The Arctic Is A New Battleground

As the ice melts, the world’s powers fight to secure power in the world’s most valuable trade routes.

Dominic M. Lawson
11 min readDec 22, 2019
Melting Arctic ice
Image by David Mark from Pixabay.

Originally published in December 2019.

Why Trump Wanted To Buy Greenland

In late 2019, it emerged that the President of the United States had floated the idea of buying Greenland to the Danish premier.

Needless to say, very few people actually took the proposal seriously, even less seemed to consider, just why would an American President want to buy Greenland?

The US, of course, does have precedent for the purchase of northern territories to secure areas of interest to American power. Alaska, for instance, was purchased from the Russian Empire in the mid-1800’s for 7.2 million dollars (121 million in today’s money).

One of the key motivations for that purchase was so the United States could gain a dominant position in the North Pacific and another means of entry into British Canada should war between the fledgling United States and the British Empire resume.

The fact that Alaska then turned out to be rich with gold and, later on, with oil which helped spur American economic development was only a happy bonus.

The Coming Arctic Gold Rush

Firstly, the obvious point is that Greenland is rich in resources which will play a key role in the global economy of the 21st century.

Uranium, needed as a stop-gap for the transition to a post-carbon world order, is plentiful within the territory, alongside a slew of valuable metals used in industrial manufacturing, such as zinc, copper and bauxite.

However, the major prize is so-called “Rare-Earth elements.”

These elements are vital for the construction and building of advanced computer chips, used in everything from next-generation smartphones to advanced weapon systems.

The People’s Republic of China, a rival to US power who has threatened to use their dominance over rare-earth elements as a form of economic warfare against Washington, currently dominates the supply of these to the global market. The next largest identified sources exist in Afghanistan, a country with no functioning state, and throughout the central Asia steppes, countries within the Russian sphere of influence.

The United States desperately needs another source of these minerals if it is to continue it’s technological dominance throughout the incoming industrial revolution.

At present, most of Greenland’s resources are hard to access owing to it’s rugged topography, however it is inevitable that mining technology will advance. American elites are betting that when this happens, much of the valuable resources under the surface of Greenland will become available and when they do it had better be in their hands and not that of a rival.
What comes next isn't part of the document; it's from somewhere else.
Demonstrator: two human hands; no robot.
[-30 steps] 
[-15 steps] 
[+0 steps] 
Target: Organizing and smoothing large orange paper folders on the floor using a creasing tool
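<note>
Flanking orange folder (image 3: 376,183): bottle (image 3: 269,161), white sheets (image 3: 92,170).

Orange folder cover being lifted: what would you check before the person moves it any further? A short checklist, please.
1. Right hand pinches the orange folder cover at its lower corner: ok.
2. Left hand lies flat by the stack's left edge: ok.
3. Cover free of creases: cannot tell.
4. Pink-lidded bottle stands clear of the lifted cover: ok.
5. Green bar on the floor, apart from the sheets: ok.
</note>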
This mineral wealth is important, but like Alaska, the real reason for US interest in the province is to do with it’s access to the Northern (and receding ice) of the Arctic.

“Location, location, location...”

Trump made his money in real estate and a key aspect of what makes land valuable is its geographical proximity to key infrastructure. In the context of geopolitics, key infrastructure is trade routes and the areas through which resources of global economic importance, such as industrial metals and fuel, are transported. The United States depends upon sea-lanes for it’s global dominance, and climate change is birthing new and valuable routes of trade.
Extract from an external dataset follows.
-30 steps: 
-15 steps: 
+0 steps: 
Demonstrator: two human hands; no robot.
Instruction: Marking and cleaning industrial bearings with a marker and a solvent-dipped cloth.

Global warming means that the arctic is melting at a rate of 13% every decade. While the entirety of Arctic ice won’t vanish for a very long time, it will be substantially reduced. Areas in which continental ice has previously been too thick to smash through with ice-breaker ship technology can now be accessed and this could lead to a network of waterways emerging across the ice-sheet which will form the routes for shipping conveys.

The current key choke-points of global trade are man-made canals such as the Suez Canal in Egypt which is estimated to reduce travel time for shipping which would be forced to go around the southern tip over Africa into only 13 hours. The Panama Canal on the Central American isthmus is just as time saving.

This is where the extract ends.